- _Data provided_:
____________________

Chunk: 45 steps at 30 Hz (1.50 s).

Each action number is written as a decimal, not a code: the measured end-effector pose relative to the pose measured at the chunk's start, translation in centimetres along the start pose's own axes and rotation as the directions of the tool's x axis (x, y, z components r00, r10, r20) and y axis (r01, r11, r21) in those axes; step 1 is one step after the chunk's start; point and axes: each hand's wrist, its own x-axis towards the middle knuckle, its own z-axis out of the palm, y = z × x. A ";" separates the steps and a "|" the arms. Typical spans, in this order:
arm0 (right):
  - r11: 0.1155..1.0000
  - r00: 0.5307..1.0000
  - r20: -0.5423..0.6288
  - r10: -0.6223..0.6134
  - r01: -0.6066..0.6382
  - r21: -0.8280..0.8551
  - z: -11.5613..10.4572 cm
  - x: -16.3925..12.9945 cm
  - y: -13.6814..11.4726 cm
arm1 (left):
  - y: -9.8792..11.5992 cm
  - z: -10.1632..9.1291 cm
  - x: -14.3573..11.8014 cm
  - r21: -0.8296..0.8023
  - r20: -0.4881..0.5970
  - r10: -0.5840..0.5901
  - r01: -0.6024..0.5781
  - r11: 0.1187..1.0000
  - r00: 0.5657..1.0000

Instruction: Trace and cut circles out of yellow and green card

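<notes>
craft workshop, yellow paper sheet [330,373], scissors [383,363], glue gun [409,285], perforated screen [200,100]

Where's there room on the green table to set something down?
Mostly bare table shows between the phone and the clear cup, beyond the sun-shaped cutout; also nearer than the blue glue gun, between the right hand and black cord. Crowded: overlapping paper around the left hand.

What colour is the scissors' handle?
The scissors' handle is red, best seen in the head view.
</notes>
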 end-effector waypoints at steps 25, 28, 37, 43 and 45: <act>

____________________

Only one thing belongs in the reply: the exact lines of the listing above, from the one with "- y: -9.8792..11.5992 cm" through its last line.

  - y: -9.8792..11.5992 cm
  - z: -10.1632..9.1291 cm
  - x: -14.3573..11.8014 cm
  - r21: -0.8296..0.8023
  - r20: -0.4881..0.5970
  - r10: -0.5840..0.5901
  - r01: -0.6024..0.5781
  - r11: 0.1187..1.0000
  - r00: 0.5657..1.0000

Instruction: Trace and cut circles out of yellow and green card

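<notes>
craft workshop, yellow paper sheet [330,373], scissors [383,363], glue gun [409,285], perforated screen [200,100]

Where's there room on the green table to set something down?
Mostly bare table shows between the phone and the clear cup, beyond the sun-shaped cutout; also nearer than the blue glue gun, between the right hand and black cord. Crowded: overlapping paper around the left hand.

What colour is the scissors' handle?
The scissors' handle is red, best seen in the head view.
</notes>
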 end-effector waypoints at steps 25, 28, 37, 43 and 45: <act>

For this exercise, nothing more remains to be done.